# New husband at a loss and fear failure



## Shane74 (Apr 13, 2011)

Good Morning. I really need some help in sorting out some things that are going on in my 18 month marriage with my second wife. I am in the military, a captain, and am experiencing many of the issues I read on this forum. It really started presenting itself to me thru a lack of intimacy. More critical of myself than others, I have looked long and hard in the mirror, assessing who I am and what I offer my wife and I can't really come up with anything that would lead me to understand why my marital situation is the way it is. I turn myself inside out to try to get her to want and desire me: I cook, I clean, I grocery shop, I help with our 18 month old daughter with bath, stories, bed time, playground, I manage and pay all the bills, I suggest things to do on the weekend. I have sent flowers, I don't smoke, don't have any vices, I sit with her while she watches her evening TV shows, and I even had a vascectomy to help ease her mind about birth control, which is something I was admimant about not doing in general. I feel I am a very mature, honest, dependable, loving 37 year old who just wants to feel like a priority in my wife's life and serve my country and experience a fruitful, rewarding intimate love life. I have no friends or family that are really there for me and I guess that is why I am here writing this. In my role as an officer, a father, and son, I am regularly expected to be the strong one. I guess I give off a perception that my life is always in order- truthfully, it isn't. I am frustrated because I feel like my kindness and stability as a high functioning adult make me easy emotional prey. 
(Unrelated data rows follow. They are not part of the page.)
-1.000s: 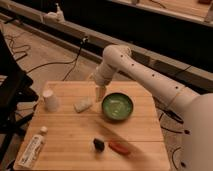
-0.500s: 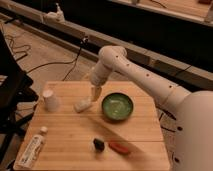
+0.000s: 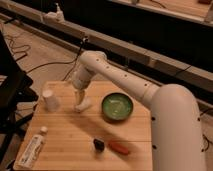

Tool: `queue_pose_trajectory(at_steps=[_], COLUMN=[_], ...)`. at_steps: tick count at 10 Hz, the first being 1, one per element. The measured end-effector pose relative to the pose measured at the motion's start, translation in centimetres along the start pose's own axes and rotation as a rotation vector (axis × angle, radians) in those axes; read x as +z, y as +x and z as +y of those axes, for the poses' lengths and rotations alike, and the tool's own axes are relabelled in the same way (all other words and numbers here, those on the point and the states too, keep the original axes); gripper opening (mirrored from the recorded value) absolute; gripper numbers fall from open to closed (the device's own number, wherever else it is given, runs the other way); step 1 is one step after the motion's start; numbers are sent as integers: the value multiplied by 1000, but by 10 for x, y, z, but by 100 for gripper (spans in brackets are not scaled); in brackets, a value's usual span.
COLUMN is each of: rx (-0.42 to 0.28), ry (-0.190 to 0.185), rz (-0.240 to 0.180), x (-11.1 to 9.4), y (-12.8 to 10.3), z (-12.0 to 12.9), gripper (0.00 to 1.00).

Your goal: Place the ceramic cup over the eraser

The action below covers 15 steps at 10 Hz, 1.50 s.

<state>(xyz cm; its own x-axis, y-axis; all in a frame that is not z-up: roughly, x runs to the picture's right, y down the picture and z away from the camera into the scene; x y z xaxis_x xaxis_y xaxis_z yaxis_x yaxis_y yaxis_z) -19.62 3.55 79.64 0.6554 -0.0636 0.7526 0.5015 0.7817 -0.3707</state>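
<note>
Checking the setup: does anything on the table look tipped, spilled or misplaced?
Nothing stands out. The ceramic cup stands upright at the left, the eraser lies near the front, the green bowl sits level, and the gripper is low between cup and bowl.

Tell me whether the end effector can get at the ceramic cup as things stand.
Probably yes. The end effector hangs low over the wooden table beside the pale block, and the ceramic cup stands upright to one side with only bare wood between them.
</note>
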Motion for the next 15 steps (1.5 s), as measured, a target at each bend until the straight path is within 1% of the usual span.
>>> queue_pose_trajectory(at_steps=[1,2,3,8,9,10,11,12,13,14,15], rx=[-14,-25,-27,-23,-14,5,15,18,14,9,-1], ry=[-3,8,11,14,29,58,90,108,107,98,70], rz=[-25,-38,-44,-45,-58,-87,-137,-179,-212,-236,-272], x=[18,37,47,46,45,45,49,55,64,74,95], y=[-13,-28,-35,-35,-35,-35,-41,-47,-52,-57,-63], z=[-11,-26,-32,-33,-38,-48,-62,-73,-78,-81,-83], gripper=[79,79,79,79,79,79,79,79,79,79,79])
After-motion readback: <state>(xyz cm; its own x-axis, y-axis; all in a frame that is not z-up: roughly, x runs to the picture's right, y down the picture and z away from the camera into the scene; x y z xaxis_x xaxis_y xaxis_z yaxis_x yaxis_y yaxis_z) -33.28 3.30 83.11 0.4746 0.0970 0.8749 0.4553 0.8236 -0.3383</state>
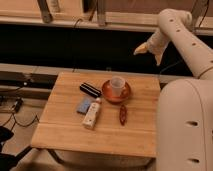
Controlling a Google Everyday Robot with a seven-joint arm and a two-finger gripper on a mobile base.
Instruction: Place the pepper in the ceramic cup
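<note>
**Pepper Lay on the Table While the Robot's Gripper Hung Empty**

In the camera view, the pepper point(122, 114) lay flat on the wooden table point(65, 131). Its length ran from near to far, and it sat just beside the near right rim of the orange-brown saucer point(106, 93). Whether the two touched could not be told.

The ceramic cup point(117, 85) stood upright on that saucer with its mouth open to the ceiling, a little toward the far side of the tabletop. Nothing could be seen inside it.

The gripper point(149, 54) hung in the air above and beyond the table's far right corner, well apart from both pepper and cup. Its two yellowish fingers point(140, 49) were spread wide with nothing between them.

The pale arm point(185, 35) reached the gripper from the upper right. The robot's rounded body point(185, 125) filled the near right of the scene and covered the table's right edge.

To the left of the pepper lay a white tube point(91, 114) with its red cap pointing toward the far side. A small blue object point(83, 106) rested just beside the tube on its left. A black oblong object point(90, 89) lay farther back, left of the saucer. A dark gap and a metal rail ran behind the table.
</note>
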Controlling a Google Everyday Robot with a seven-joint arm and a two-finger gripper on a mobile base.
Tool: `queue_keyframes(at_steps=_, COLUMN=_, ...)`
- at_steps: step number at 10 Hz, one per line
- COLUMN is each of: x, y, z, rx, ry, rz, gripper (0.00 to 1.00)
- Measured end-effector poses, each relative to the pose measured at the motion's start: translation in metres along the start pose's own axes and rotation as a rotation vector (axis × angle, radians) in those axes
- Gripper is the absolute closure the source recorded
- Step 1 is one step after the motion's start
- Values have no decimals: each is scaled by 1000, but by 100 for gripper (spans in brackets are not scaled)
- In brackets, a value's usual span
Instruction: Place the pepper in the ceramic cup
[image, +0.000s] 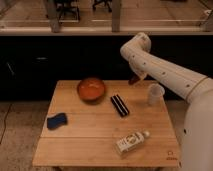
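Note:
My gripper hangs under the white arm above the table's back edge, right of the middle. It is shut on the pepper, a small reddish-brown piece that shows just below the arm, lifted off the wood. The ceramic cup, small, white and plain, stands upright near the table's right edge. It is a short way to the right of the gripper and lower than it. The gripper's fingers are mostly hidden behind the arm.
On the wooden table are a round orange bowl at the back middle, a black ridged block in the centre, a blue sponge at the left and a white labelled bottle lying at the front right. A dark counter runs behind the table.

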Motion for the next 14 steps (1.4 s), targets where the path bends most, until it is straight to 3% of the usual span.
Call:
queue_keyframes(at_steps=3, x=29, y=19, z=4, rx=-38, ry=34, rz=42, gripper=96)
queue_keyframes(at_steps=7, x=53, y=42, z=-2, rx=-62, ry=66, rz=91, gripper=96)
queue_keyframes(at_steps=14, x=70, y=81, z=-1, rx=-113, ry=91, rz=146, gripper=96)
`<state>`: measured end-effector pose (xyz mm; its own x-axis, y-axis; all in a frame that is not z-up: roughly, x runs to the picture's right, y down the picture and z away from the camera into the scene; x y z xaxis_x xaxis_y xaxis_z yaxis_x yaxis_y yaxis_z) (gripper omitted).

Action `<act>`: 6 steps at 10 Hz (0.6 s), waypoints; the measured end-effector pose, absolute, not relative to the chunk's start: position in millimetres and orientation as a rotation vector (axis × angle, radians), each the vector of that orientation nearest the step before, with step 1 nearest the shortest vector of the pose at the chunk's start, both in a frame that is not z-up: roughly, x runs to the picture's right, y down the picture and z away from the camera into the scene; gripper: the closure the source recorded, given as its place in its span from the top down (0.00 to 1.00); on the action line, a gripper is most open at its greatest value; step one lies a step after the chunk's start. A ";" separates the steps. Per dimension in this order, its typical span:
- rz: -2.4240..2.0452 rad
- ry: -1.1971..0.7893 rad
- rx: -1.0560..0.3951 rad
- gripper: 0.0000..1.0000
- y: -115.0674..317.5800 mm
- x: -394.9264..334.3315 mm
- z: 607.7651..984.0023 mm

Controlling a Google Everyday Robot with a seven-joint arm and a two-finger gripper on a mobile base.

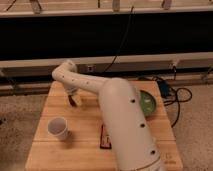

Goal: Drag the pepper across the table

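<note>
Down at the far left part of the counter [55, 152], the claw [73, 98] sits right over the dark red pepper [74, 103]; whether it grips it, I cannot tell. A white cup [58, 128] stands well apart.

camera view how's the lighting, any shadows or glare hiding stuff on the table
camera view: warm, even light on the table; the white cup throws only a soft shadow at its base; the arm is the brightest thing, no hard glare; the gripper, at the table's far left, sits over a dark patch, so the pepper can't be told apart there.
</note>
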<state>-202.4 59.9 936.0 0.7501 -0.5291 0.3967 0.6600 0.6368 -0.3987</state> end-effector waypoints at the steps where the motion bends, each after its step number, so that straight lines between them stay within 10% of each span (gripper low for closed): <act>1: -0.757 -0.298 -0.548 0.80 60.6 -206.9 933.9; 6: -1.038 -0.460 -0.557 0.80 69.4 -227.0 931.9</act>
<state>-227.0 69.4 931.9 0.4369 -0.6710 0.5990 0.8946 0.3937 -0.2115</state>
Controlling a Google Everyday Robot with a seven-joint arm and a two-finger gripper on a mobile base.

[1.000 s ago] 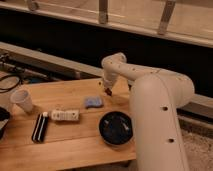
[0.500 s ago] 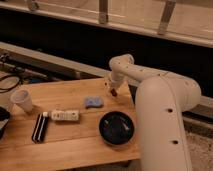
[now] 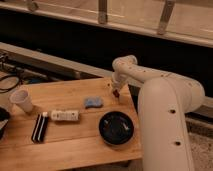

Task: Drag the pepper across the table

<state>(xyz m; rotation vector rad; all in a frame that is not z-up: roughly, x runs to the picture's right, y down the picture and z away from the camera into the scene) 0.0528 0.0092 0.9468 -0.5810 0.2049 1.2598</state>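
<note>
The wooden plank table fills the lower left. My gripper hangs from the white arm and points down at the table's far right part, just right of the pale blue sponge. A tiny dark reddish thing, the pepper, shows right at the gripper's tip on the wood. I cannot tell whether the gripper holds it or only touches it.
A dark bowl sits near the table's right front. A white bottle lies on its side in the middle, a black flat object to its left, a white cup at the far left. The arm's white body stands to the right.
The gripper has moved rightward along the far part of the table, from beside the sponge toward the right edge; most of the move came early. The other objects have not moved.
</note>
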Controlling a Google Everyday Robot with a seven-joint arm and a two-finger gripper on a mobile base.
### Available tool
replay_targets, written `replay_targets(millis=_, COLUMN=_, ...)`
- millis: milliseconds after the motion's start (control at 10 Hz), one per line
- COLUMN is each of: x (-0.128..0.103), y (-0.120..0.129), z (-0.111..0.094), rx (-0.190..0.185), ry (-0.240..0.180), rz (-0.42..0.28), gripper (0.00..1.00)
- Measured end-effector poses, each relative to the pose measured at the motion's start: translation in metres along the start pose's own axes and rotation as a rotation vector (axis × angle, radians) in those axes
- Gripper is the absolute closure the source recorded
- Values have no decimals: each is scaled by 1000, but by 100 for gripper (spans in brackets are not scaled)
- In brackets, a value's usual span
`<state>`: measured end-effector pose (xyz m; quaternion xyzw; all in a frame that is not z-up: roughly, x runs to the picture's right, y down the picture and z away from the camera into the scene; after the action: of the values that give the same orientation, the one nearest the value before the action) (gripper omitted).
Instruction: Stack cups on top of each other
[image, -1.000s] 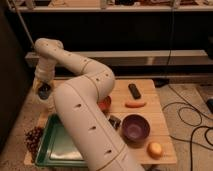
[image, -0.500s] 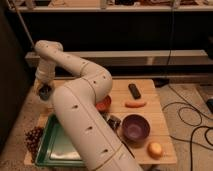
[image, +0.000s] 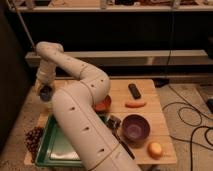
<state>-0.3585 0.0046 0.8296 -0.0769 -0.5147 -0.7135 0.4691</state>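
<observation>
My gripper (image: 45, 90) is at the far left back corner of the wooden table (image: 150, 117), at the end of the white arm that sweeps across the picture. A small dark grey cup (image: 46, 94) sits right at the gripper's tip, low over the table corner. I cannot tell whether the cup is held or standing. The white cup does not show; the arm may be hiding it.
An orange-red bowl (image: 104, 105) peeks out beside the arm. A purple bowl (image: 135, 128), a black oblong object (image: 134, 90), an orange carrot-like piece (image: 135, 104) and a yellow fruit (image: 155, 149) lie on the right. A green tray (image: 54, 146) and dark grapes (image: 33, 139) are front left.
</observation>
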Motion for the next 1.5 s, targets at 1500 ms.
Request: replay_targets(millis=1500, x=0, y=1, z=-2, rx=-6, ry=2, rz=3, gripper=67)
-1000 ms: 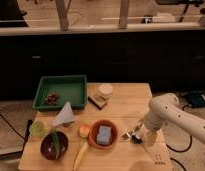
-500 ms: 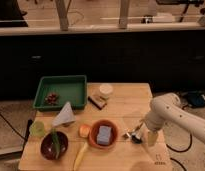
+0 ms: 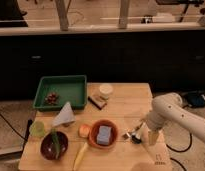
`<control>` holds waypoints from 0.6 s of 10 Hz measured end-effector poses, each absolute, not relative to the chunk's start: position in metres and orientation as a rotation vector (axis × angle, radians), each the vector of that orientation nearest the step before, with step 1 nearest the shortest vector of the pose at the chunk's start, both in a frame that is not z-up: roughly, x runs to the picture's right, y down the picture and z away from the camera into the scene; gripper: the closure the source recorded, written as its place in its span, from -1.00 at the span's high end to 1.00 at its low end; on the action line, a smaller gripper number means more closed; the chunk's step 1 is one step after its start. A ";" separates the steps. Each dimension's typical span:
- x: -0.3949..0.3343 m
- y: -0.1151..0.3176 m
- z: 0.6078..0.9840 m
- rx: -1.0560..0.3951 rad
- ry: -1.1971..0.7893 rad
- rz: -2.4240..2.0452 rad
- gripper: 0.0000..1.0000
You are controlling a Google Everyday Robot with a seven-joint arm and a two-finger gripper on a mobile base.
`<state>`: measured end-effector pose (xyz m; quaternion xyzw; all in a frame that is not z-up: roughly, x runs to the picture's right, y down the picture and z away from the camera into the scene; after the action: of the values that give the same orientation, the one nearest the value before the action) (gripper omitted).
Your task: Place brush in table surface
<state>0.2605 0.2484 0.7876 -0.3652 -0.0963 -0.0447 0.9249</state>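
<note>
**Inspector:** Camera view, the only one. Where is the gripper?

**Assistant:** The gripper (image 3: 145, 136) is low over the table surface (image 3: 131, 102). It is near the picture-right edge and closer to the near edge than the far one. The white arm (image 3: 171, 107) comes in over that right edge and bends down to it.

**Inspector:** Grip state?

**Assistant:** Cannot tell. The view does not show whether it is released or clenched.

**Inspector:** The brush?

**Assistant:** The brush (image 3: 132, 132) is just beside the gripper, on the side toward the table's middle. Its pale handle slants up toward the gripper. The dark bristle head is the lowest part, down at the planks. I cannot tell whether the gripper is touching it.

**Inspector:** Nearest items?

**Assistant:** The orange bowl (image 3: 102, 122) is near the bristle head but apart from it, by the middle of the near edge, with a blue sponge (image 3: 103, 135) inside. A yellow-handled utensil (image 3: 80, 155) lies beside the bowl, running toward the near edge.

**Inspector:** The rest?

**Assistant:**
- **Far left corner:** a green tray (image 3: 61, 78) with something small and reddish inside.
- **Middle of the far edge:** a white cup (image 3: 105, 90) with a small dark block (image 3: 97, 101) just beside it.
- **Left edge:** a pale cone-shaped item (image 3: 64, 115) and a small green cup (image 3: 37, 129).
- **Near left corner:** a dark red bowl (image 3: 43, 150) holding something green.
- **Near right corner:** a dark logo mark (image 3: 158, 161).
</note>
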 end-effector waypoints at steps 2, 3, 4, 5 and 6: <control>0.259 0.247 0.789 -0.757 -0.220 -0.114 0.60; 0.258 0.248 0.791 -0.764 -0.230 -0.125 0.60; 0.258 0.249 0.793 -0.772 -0.239 -0.131 0.60; 0.258 0.251 0.795 -0.780 -0.247 -0.133 0.60; 0.258 0.253 0.797 -0.786 -0.258 -0.134 0.59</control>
<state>0.2583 0.2531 0.7973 -0.3816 -0.1253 -0.0652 0.9135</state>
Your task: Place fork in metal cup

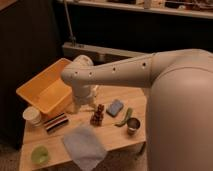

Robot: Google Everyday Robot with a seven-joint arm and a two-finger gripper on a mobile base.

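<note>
A pale wooden table (112, 136) is carrying everything. At its 10 o'clock corner a yellow rectangular plastic bin (44, 92) is sitting. At 9 o'clock a white ribbed cup (32, 116) is standing upright, with a dark striped block (56, 122) lying just beside it. A green round cup (40, 154) is resting at 7 o'clock.

The robot's white arm (115, 75) is reaching in from the right and bending downward. Its gripper (81, 104) is hanging low beside the bin's right corner, at about 11 o'clock from the table's middle; whether it is spread or closed cannot be told.

A grey-blue cloth (84, 145) is lying at 6 o'clock. Near the middle a small dark brown object (97, 116) is standing, with a flat blue rectangular sponge (115, 107) lying at its 2 o'clock. Further right a green pod (124, 117) is lying slantwise. The small shiny steel cup (133, 126) is standing upright near the pod, at its 4 o'clock, by the table's 3 o'clock edge. The thin metal fork cannot be picked out.
</note>
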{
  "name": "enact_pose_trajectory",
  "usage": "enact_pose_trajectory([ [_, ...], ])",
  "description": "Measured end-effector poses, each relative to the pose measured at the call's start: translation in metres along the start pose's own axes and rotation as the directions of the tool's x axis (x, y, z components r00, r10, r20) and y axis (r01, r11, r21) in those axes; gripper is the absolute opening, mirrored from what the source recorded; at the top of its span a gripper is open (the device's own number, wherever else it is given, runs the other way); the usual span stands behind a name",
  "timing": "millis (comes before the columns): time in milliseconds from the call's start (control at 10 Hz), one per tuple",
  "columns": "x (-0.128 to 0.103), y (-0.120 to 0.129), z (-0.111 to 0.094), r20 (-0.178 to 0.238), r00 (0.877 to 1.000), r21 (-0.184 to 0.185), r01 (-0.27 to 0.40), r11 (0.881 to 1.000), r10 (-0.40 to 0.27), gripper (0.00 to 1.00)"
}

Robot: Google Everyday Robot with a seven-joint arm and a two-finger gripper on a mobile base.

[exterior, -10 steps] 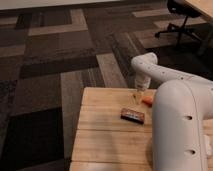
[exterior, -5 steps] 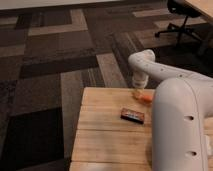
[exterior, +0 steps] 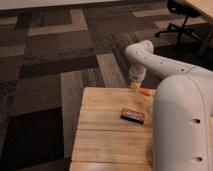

From day one, I have always had a strong sexual libido. I'd say I'm game for sex about every other day, perhaps every two days. In general, I enjoy the intimacy, sexuality, and the closeness that love making brings. In fact, my current wife and I enjoyed this aspect of our relationship immensely prior to our marriage. I felt satisfied that my expectations of sex were met and I felt that I was meeting hers as well- then, the situation changed. 

Now, as American Idol contestants prove, everyone thinks they can sing and the reality makes for good prime time TV. That said, making love or being intimate falls into a similar category. As a man, I have heard many men exclaim how good they are. I know that women have a different opinion in general. So, my approach to intimacy and lovemaking is always with the intent of trying to always do the right things that make my wife enjoy this time between us. Pleasing her is a goal of mine that she routinely gets to when we do engage in intercourse.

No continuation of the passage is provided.